Give back, word for word, the lines in the listing below from the one holding "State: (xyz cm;" down to the one holding "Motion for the", both ends included.
=== Begin Enclosure ===
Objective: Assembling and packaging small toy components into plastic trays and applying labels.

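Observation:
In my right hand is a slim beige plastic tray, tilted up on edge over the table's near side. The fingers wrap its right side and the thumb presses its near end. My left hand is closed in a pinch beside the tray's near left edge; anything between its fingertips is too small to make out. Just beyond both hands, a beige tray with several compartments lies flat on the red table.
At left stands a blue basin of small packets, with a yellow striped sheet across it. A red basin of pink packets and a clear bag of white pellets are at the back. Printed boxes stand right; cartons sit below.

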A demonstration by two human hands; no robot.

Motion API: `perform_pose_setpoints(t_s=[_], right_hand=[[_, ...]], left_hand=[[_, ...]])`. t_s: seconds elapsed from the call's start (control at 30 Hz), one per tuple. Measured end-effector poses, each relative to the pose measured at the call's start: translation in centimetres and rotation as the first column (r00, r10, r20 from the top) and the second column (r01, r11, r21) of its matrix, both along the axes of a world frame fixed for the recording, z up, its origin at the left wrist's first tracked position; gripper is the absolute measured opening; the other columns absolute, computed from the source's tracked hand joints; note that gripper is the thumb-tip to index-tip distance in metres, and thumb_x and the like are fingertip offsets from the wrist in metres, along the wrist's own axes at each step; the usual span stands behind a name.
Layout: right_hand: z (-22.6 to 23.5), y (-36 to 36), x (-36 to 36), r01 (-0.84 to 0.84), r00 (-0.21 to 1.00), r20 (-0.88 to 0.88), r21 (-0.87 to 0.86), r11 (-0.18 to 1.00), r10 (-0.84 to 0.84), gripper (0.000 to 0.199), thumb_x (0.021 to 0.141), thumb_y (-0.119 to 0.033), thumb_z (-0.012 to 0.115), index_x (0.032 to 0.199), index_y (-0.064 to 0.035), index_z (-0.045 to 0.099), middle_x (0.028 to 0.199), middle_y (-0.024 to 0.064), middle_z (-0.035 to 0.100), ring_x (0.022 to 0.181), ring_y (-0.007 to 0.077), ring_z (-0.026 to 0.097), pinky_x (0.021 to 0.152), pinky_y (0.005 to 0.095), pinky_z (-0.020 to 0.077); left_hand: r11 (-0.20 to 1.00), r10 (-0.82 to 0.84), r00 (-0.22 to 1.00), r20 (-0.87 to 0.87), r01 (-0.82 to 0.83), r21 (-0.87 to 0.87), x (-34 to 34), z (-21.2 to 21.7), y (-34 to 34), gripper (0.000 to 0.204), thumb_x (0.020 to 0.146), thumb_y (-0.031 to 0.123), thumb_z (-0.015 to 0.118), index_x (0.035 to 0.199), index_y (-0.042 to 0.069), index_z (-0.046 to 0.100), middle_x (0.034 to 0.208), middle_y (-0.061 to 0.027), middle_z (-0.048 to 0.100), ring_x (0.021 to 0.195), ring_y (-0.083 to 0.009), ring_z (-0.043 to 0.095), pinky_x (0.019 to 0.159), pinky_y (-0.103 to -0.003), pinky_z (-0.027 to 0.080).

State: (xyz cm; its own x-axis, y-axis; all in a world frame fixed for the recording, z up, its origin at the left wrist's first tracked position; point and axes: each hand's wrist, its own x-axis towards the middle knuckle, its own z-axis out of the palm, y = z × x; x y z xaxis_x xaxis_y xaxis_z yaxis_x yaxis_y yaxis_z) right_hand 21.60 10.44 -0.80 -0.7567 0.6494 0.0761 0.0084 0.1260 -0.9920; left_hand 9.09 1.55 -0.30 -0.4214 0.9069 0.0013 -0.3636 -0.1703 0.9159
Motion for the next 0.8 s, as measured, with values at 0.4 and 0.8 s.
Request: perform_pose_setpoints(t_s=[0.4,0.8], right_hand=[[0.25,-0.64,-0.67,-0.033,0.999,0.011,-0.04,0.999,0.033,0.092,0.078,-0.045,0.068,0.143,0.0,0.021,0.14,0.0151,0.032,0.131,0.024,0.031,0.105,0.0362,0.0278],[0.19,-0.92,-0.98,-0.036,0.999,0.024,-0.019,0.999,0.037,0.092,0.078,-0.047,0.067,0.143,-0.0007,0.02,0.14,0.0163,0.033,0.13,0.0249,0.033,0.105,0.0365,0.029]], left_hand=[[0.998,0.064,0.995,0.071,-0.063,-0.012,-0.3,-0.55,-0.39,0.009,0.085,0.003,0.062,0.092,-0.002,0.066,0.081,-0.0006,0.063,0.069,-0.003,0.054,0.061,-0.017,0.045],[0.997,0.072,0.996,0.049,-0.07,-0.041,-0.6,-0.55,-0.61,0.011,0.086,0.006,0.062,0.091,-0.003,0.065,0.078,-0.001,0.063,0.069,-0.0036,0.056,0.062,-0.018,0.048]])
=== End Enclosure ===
YOUR RESPONSE:
State: (xyz cm; its own x-axis, y-axis; all in a world frame fixed for the recording, z up, its origin at the left wrist's first tracked position; point and axes: each hand's wrist, its own x-axis towards the middle knuckle, its own z-axis out of the palm, y = z × x; x y z xaxis_x xaxis_y xaxis_z yaxis_x yaxis_y yaxis_z) right_hand 21.60 10.44 -0.80 -0.7567 0.6494 0.0761 0.0084 0.1260 -0.9920; left_hand 9.09 1.55 -0.30 -0.4214 0.9069 0.0013 -0.3636 -0.1703 0.9159
Motion for the next 0.8 s, as measured, with values at 0.4 and 0.8 s.

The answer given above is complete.